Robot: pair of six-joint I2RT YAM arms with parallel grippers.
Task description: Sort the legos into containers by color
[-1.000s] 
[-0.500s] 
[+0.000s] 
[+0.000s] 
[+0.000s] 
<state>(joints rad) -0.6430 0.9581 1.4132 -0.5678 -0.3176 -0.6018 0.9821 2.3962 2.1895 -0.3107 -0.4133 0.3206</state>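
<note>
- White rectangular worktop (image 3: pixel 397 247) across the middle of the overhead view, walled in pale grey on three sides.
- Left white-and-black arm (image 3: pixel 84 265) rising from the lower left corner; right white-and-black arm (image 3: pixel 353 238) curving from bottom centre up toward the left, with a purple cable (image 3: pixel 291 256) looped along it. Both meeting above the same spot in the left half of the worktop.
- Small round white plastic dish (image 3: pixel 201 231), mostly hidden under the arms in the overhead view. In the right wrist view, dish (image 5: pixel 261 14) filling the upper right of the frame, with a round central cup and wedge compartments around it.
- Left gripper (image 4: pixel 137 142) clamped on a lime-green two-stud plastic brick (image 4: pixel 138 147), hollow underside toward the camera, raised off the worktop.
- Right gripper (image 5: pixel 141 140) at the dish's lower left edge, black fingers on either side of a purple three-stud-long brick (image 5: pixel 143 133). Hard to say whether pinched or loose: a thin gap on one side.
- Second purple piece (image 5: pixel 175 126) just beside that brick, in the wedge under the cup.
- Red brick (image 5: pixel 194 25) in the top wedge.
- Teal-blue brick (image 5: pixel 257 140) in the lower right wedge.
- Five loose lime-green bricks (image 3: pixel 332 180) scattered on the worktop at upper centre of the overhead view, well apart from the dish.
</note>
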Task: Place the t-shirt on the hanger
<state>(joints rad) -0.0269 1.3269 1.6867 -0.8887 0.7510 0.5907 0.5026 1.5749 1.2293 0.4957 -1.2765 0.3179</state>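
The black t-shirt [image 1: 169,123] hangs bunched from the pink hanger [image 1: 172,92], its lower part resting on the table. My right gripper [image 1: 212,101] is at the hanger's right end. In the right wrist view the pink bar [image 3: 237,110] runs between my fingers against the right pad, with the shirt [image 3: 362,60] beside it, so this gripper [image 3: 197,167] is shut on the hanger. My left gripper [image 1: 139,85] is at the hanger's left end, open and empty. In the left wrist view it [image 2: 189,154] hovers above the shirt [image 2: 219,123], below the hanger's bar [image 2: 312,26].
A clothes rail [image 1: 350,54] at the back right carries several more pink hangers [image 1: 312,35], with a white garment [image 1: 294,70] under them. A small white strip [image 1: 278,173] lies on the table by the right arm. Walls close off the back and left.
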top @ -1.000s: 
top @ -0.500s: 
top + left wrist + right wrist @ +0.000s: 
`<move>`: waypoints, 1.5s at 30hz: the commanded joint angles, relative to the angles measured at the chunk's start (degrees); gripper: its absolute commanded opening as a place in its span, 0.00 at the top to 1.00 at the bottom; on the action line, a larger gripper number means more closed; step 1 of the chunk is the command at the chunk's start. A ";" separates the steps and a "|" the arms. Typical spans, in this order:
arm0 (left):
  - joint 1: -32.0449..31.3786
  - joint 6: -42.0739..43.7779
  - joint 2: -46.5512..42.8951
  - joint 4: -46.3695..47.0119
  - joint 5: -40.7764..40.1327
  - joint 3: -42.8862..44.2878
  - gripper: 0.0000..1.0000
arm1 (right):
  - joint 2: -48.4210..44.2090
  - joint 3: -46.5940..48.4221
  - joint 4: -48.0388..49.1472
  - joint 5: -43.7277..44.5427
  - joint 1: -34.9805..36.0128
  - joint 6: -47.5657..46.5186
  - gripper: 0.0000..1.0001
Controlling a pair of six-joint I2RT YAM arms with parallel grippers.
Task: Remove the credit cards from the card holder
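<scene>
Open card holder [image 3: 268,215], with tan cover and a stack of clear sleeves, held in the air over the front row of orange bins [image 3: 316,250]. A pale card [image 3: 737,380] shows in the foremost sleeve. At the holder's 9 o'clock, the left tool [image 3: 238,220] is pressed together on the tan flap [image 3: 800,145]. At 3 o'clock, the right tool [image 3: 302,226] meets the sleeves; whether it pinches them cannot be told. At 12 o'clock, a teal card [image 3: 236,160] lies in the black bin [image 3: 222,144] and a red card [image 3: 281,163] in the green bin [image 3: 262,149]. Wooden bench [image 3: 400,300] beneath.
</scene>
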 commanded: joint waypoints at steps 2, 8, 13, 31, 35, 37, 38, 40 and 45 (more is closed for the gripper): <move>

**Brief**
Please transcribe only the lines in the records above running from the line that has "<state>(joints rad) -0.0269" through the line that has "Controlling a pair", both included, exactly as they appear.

**Exercise result**
<state>(joints rad) -0.0269 1.3269 1.6867 -0.8887 0.7510 0.5907 0.5026 1.5749 1.2293 0.4957 -1.2765 0.3179</state>
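The black t-shirt [image 1: 169,123] hangs bunched from the pink hanger [image 1: 172,92], its lower part resting on the table. My right gripper [image 1: 212,101] is at the hanger's right end. In the right wrist view the pink bar [image 3: 237,110] runs between my fingers against the right pad, with the shirt [image 3: 362,60] beside it, so this gripper [image 3: 197,167] is shut on the hanger. My left gripper [image 1: 139,85] is at the hanger's left end, open and empty. In the left wrist view it [image 2: 189,154] hovers above the shirt [image 2: 219,123], below the hanger's bar [image 2: 312,26].
A clothes rail [image 1: 350,54] at the back right carries several more pink hangers [image 1: 312,35], with a white garment [image 1: 294,70] under them. A small white strip [image 1: 278,173] lies on the table by the right arm. Walls close off the back and left.
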top @ -1.000s: 
top @ -0.500s: 
top + left wrist + right wrist @ +0.000s: 
`<move>`: waypoints, 1.5s at 30hz: the commanded joint angles, relative to the angles measured at the chunk's start (degrees); gripper: its absolute commanded opening as a place in its span, 0.00 at the top to 1.00 at the bottom; on the action line, a larger gripper number means more closed; step 1 of the chunk is the command at the chunk's start. A ";" separates the steps and a "|" the arms. Typical spans, in this order:
arm0 (left):
  - joint 1: -32.0449..31.3786
  - joint 6: -42.0739..43.7779
  - joint 2: -46.5512..42.8951
  - joint 4: -46.3695..47.0119
  - joint 5: -40.7764..40.1327
  - joint 3: -42.8862..44.2878
  - gripper: 0.0000..1.0000
arm1 (right):
  - joint 2: -48.4210..44.2090
  - joint 3: -46.5940..48.4221
  - joint 4: -48.0388..49.1472
  - joint 5: -43.7277..44.5427
  - joint 1: -34.9805..36.0128
  - joint 6: -47.5657..46.5186
  - gripper: 0.0000..1.0001
Controlling a pair of six-joint I2RT YAM arms with parallel grippers.

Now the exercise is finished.